Export unicode-segmenter/general

Utilities for matching alphanumeric characters

Example: Use Unicode general property matchers

import {
  isLetter,       // match \p{L}
  isNumeric,      // match \p{N}
  isAlphabetic,   // match \p{Alphabetic}
  isAlphanumeric, // match [\p{N}\p{Alphabetic}]
} from 'unicode-segmenter/general';

Export unicode-segmenter/grapheme

Utilities for text segmentation by extended grapheme cluster rules

Example: Count graphemes

import * as assert from 'node:assert/strict';
import { countGrapheme } from 'unicode-segmenter/grapheme';

assert.equal('👋 안녕!'.length, 6);
assert.equal(countGrapheme('👋 안녕!'), 5);

assert.equal('a̐éö̲'.length, 7);
assert.equal(countGrapheme('a̐éö̲'), 3);

Example: Get grapheme segments

import { graphemeSegments } from 'unicode-segmenter/grapheme';

[...graphemeSegments('a̐éö̲\r\n')];
// 0: { segment: 'a̐', index: 0, input: 'a̐éö̲\r\n' }
// 1: { segment: 'é', index: 2, input: 'a̐éö̲\r\n' }
// 2: { segment: 'ö̲', index: 4, input: 'a̐éö̲\r\n' }
// 3: { segment: '\r\n', index: 7, input: 'a̐éö̲\r\n' }

Example: Build an advanced grapheme matcher

import { graphemeSegments, GraphemeCategory } from 'unicode-segmenter/grapheme';

function* matchEmoji(str) {
  // internal field `_cat` is GraphemeCategory value of the match index
  for (const { segment, _cat } of graphemeSegments(input)) {
    if (_cat === GraphemeCategory.Extended_Pictographic) {
      yield segment;
    }
  }
}

[...matchEmoji('1🌷2🎁3💩4😜5👍')]
// 0: 🌷
// 1: 🎁
// 2: 💩
// 3: 😜
// 4: 👍

Export unicode-segmenter/intl-adapter

Intl.Segmenter API adapter (only granularity: "grapheme" available yet)

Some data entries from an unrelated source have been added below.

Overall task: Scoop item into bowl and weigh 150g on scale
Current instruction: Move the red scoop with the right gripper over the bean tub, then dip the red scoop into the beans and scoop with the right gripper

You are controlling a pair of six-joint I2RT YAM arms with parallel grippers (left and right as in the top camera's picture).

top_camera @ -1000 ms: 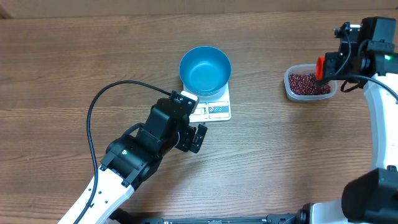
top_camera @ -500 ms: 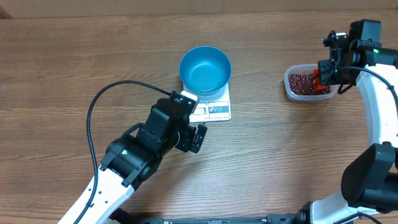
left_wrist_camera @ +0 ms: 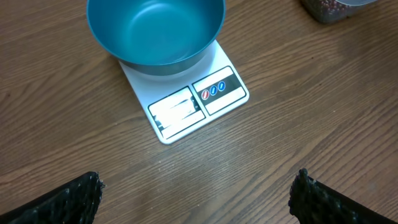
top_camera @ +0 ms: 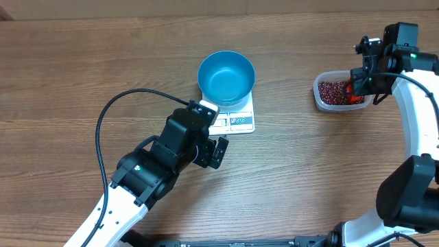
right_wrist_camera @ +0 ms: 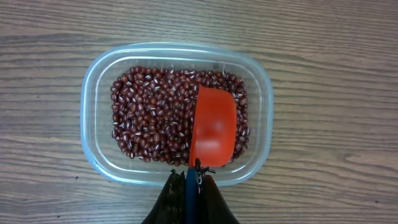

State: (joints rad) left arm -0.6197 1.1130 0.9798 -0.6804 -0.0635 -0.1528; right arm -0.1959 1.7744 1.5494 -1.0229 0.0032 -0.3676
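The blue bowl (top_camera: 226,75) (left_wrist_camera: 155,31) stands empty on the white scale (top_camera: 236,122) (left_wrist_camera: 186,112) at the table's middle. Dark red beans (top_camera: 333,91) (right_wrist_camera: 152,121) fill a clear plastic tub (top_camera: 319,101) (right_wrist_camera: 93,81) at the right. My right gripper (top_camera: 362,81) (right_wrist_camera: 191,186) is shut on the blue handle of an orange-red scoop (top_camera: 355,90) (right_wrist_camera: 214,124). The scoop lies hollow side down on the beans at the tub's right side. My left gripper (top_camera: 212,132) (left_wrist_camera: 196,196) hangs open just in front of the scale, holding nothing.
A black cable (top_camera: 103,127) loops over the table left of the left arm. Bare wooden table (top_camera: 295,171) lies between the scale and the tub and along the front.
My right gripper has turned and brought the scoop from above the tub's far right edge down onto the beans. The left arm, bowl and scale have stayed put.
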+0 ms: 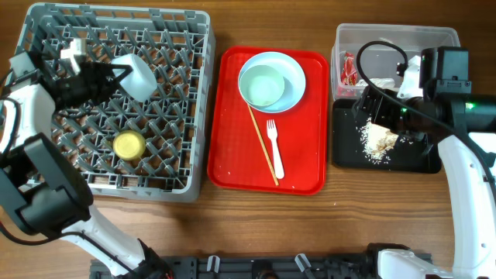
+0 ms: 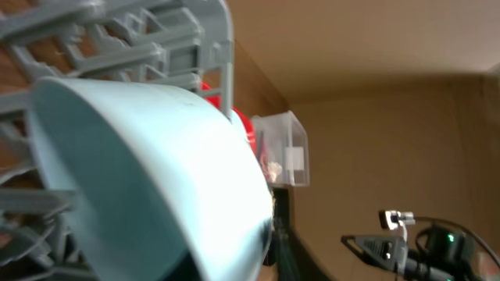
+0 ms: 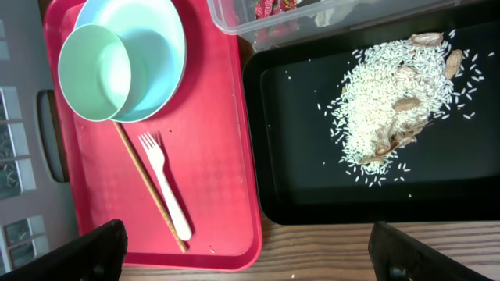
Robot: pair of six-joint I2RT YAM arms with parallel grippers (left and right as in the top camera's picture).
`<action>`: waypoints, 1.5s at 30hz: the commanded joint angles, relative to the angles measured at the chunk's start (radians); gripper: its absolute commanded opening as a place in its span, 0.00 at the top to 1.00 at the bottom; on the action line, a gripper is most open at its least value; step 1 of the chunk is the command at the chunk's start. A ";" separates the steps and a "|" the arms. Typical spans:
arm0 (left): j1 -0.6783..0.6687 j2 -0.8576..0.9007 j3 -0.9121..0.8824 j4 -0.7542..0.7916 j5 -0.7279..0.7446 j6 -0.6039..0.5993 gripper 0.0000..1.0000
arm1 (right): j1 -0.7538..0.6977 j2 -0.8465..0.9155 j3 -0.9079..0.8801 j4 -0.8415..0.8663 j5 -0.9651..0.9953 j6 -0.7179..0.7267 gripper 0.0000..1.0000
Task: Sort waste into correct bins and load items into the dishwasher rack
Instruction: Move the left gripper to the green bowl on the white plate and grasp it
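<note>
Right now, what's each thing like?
left gripper, shut on tilted bowl
tilted bowl, on its side over rack
yellow cup, sits in rack
second bowl, upright on plate
fork, flat on red tray
chopsticks, flat on red tray
black tray, holds rice
clear tub, holds wrappers
right gripper, open, empty

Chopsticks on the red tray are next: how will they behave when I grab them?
The chopsticks look thin and stiff, so probably light. They lie flat on the smooth red tray, so they may roll or skid when pinched. The fork lies close beside them; a wide grab could nudge it.
</note>
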State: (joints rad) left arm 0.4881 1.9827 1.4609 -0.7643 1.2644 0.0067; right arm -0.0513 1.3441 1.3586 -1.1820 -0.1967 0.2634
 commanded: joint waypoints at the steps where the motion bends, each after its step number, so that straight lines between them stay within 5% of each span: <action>1: 0.029 0.013 0.012 -0.019 -0.036 0.016 0.73 | -0.003 -0.008 0.018 -0.001 0.021 -0.005 0.00; 5: 0.061 0.013 0.012 -0.050 -0.097 0.016 0.68 | -0.003 -0.008 0.018 -0.001 0.021 -0.006 0.00; 11: 0.106 0.013 0.012 -0.116 -0.272 0.016 0.44 | -0.003 -0.008 0.018 0.000 0.021 -0.005 0.00; 26: 0.111 -0.214 0.034 -0.089 -0.237 0.001 0.35 | -0.003 -0.008 0.018 0.010 0.085 0.012 0.00; 35: -0.236 -0.345 0.034 -0.036 -0.538 0.001 0.29 | -0.032 -0.008 0.018 0.010 0.145 0.081 0.00; 45: -0.736 -0.291 0.034 0.235 -0.906 0.002 0.15 | -0.137 -0.008 0.018 -0.021 0.144 0.077 0.00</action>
State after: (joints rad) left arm -0.1192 1.6535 1.4879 -0.5941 0.5484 0.0036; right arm -0.1799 1.3441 1.3586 -1.2011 -0.0696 0.3252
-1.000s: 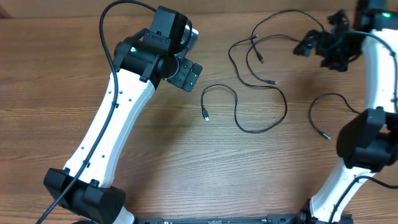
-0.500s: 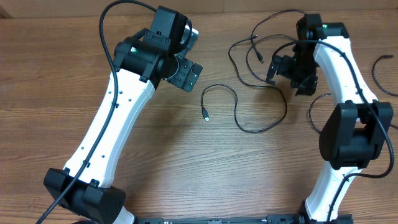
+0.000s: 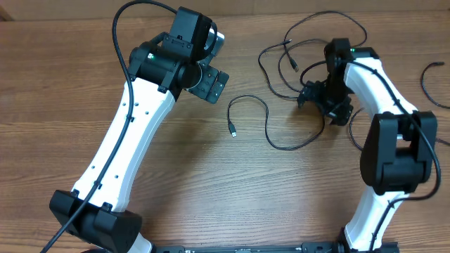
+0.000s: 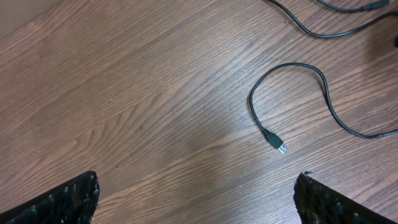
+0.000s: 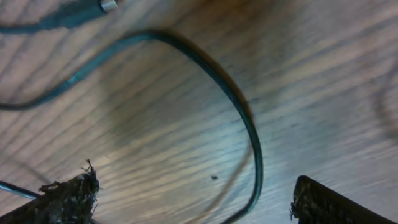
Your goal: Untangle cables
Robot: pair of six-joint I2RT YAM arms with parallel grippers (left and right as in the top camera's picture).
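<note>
Landmark: the plug, a loose cord end lying on the table.
Cables: 1 cord loops up from the plug, then sweeps right in a long curve toward the right gripper. The tangle lies up and right of the plug. 1 more cord sits far right of it, at the frame edge.
Right gripper: right of the plug, low over the tangle's near edge, jaws spread wide with nothing in them.
Left gripper: just up and left of the plug, raised, jaws spread wide and empty.
Key relation: a cord arc lies on the wood straight ahead of the right gripper, within the gap between its fingers. It comes in from the upper left, then bends down toward the right-hand finger. Dropping and closing there would probably catch it.
Nearer arm: right for the tangle, left for the plug.
Overhead only: the whole layout, but the right gripper's body hides the cord beneath it.
Right wrist only: that arc, blurred, and a second connector at the top edge.
Left wrist only: the plug's metal tip, sharp, ahead and right of centre, with no other cord crossing it.
</note>
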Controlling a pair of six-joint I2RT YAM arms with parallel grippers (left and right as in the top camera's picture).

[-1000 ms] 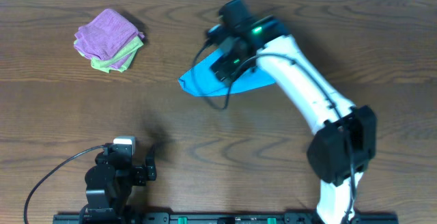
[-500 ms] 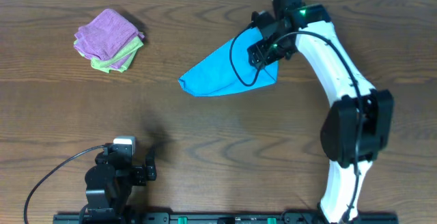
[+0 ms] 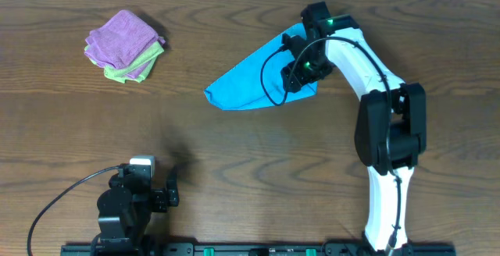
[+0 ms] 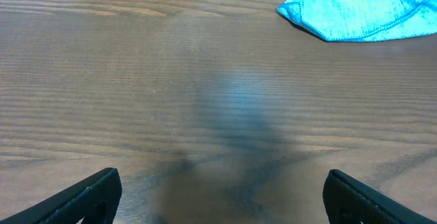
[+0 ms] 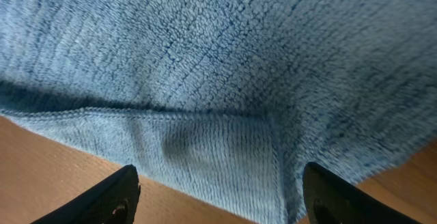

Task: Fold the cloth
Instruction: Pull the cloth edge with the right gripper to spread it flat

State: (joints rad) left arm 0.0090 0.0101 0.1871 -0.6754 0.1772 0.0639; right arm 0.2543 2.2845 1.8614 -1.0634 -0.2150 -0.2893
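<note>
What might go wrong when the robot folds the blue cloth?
The right gripper is open over a folded-over edge of the cloth, so it might pinch only one layer. The black cable loops above the cloth and might snag it. The cloth lies in a slanted wedge, so the fold may come out crooked.

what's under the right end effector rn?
The cloth fills the wrist view beneath the right end effector, open, with bare table at the lower corners. From overhead the arm covers the cloth's right part; that edge is hidden.
</note>
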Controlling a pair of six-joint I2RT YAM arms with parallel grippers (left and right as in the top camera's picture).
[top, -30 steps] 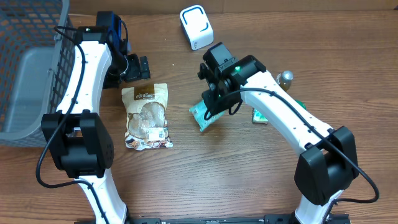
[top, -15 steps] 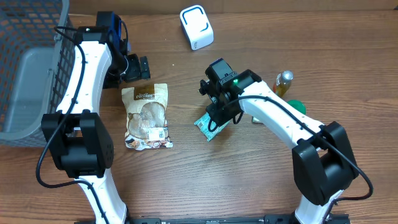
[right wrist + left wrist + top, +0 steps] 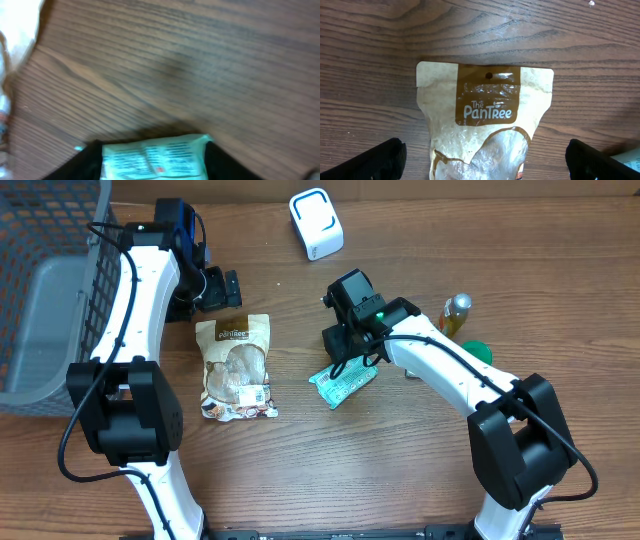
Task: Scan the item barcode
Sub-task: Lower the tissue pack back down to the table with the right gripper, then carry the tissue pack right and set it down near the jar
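The left gripper [image 3: 228,290] is spread wide just behind the pouch [image 3: 237,367], which is untouched. Further right, the packet [image 3: 343,384] is seen directly under the right gripper [image 3: 345,358], its long axis spanning the jaw gap. Whether it is gripped cannot be told. The scanner [image 3: 316,224] lies well beyond; the right arm is judged nearer.

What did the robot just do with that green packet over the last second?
The right arm's fingers brought the green packet down from a raised, tilted hold and then parted. The packet now lies flat on the table. Unchanged: the left arm's fingers stay open above the tan pouch, and the white device sits at the far edge.
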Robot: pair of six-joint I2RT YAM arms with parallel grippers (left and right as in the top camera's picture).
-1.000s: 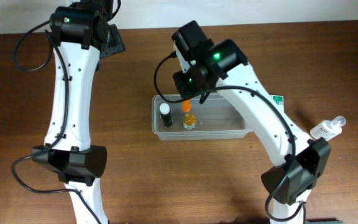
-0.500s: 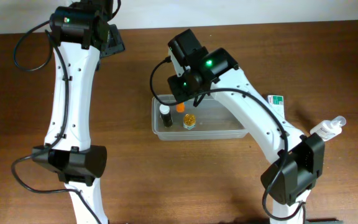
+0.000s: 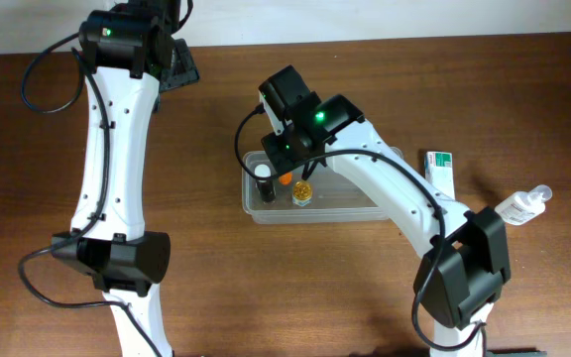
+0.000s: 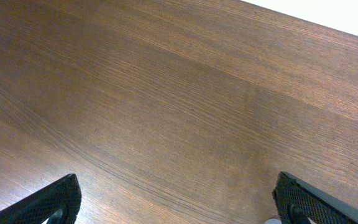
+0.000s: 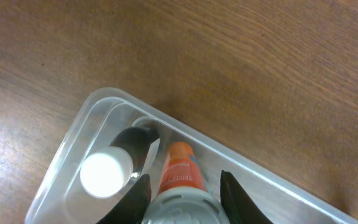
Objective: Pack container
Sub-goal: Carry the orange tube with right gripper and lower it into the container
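Observation:
The container (image 3: 355,201), a clear shallow tub, lies at the table's middle. In it stand a dark bottle with a white cap (image 3: 265,182) and a small yellow jar (image 3: 303,192). My right gripper (image 3: 287,167) hangs over the tub's left end, shut on an orange tube with a white cap (image 3: 285,179). In the right wrist view the tube (image 5: 180,173) sits between the jaws (image 5: 184,196), pointing down inside the container's rim (image 5: 92,102), right beside the dark bottle (image 5: 107,173). My left gripper (image 4: 179,199) is open over bare wood at the far left.
A white and green box (image 3: 440,164) and a clear bottle with a white label (image 3: 523,205) lie on the table to the right of the tub. The left arm's black wrist (image 3: 171,59) is at the back left.
My right gripper has moved left along the tub with the orange tube, from above the yellow jar to the left end beside the dark bottle. The left arm has not moved.

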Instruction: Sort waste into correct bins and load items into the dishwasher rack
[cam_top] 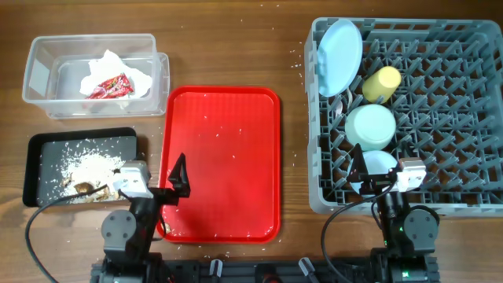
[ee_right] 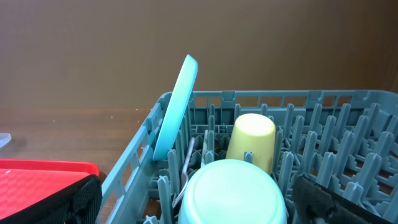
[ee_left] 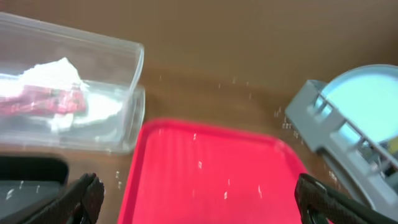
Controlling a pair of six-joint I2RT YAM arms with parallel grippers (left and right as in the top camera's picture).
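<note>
At the near edge of the table, the left gripper [cam_top: 176, 182] hovers over the near left corner of the red tray [cam_top: 224, 118], its fingers spread wide and holding nothing. The right gripper [cam_top: 363, 179], also wide open and empty, hangs over the dishwasher rack's [cam_top: 456, 94] near left corner.

The sorting looks finished:
- **Black tray [cam_top: 47, 145]:** at the table's left edge, it holds the food scraps [cam_top: 90, 167].
- **Rack, left side:** light blue bowl [cam_top: 379, 163], green bowl [cam_top: 371, 126], yellow cup [cam_top: 381, 82], and the plate [cam_top: 339, 56] upright at the far left corner.
- **Fork and spoon:** a thin white handle beside the plate may be cutlery, but I cannot confirm both pieces.
- **Clear tub [cam_top: 39, 71]:** at the far left, it holds the napkin [cam_top: 110, 67] and wrapper [cam_top: 110, 85].

Only stray crumbs remain on the red tray. There is open room over the tray and the far table.
</note>
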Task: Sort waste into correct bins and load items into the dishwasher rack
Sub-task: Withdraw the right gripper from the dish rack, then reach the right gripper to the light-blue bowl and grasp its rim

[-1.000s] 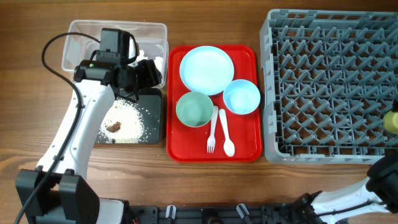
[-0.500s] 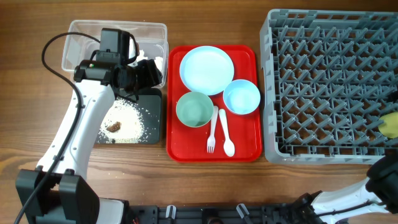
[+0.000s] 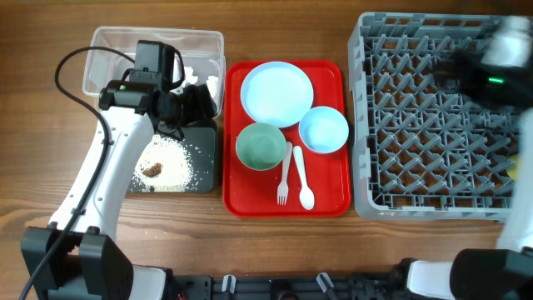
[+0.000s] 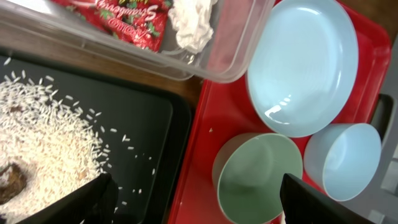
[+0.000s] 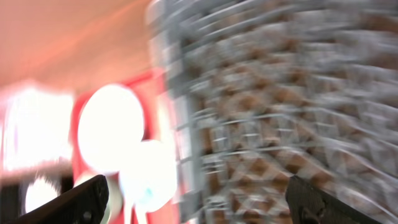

import { Segmenter } from 'unicode-segmenter/intl-adapter';

// Same API with the `Intl.Segmenter`
const segmenter = new Segmenter();

Export unicode-segmenter/intl-polyfill

Intl.Segmenter API polyfill (only granularity: "grapheme" available yet)

// Apply polyfill to the `globalThis.Intl` object.
import 'unicode-segmenter/intl-polyfill';

const segmenter = new Intl.Segmenter();

Export unicode-segmenter/utils

You can access some internal utilities to deal with UTF-8 in the JavaScript

Example: Handle UTF-16 surrogate pairs

import {
  isHighSurrogate,
  isLowSurrogate,
  surrogatePairToCodePoint,
} from 'unicode-segmenter/utils';

const u32 = '😍';
const hi = u32.charCodeAt(0);
const lo = u32.charCodeAt(1);

if (isHighSurrogate(hi) && isLowSurrogate(lo)) {
  const codePoint = surrogatePairToCodePoint(hi, lo); // equivalent to u32.codePointAt(0)
}

Example: Take a UTF-8 character from a JS string

import {
  takeChar,
  takeCodePoint,
} from 'unicode-segmenter/utils';

const str = '😍♡😍'; // .length = 5

let ch = '';
let cursor = 0;

ch = takeChar(str, cursor);              // => '😍'
ch = takeChar(str, cursor += ch.length); // => '♡'
ch = takeChar(str, cursor += ch.length); // => '😍'

// `takeCodePoint` does same, but returns Unicode code point

Benchmarks

This library aims to be lighter and faster than alternatives in the ecosystem.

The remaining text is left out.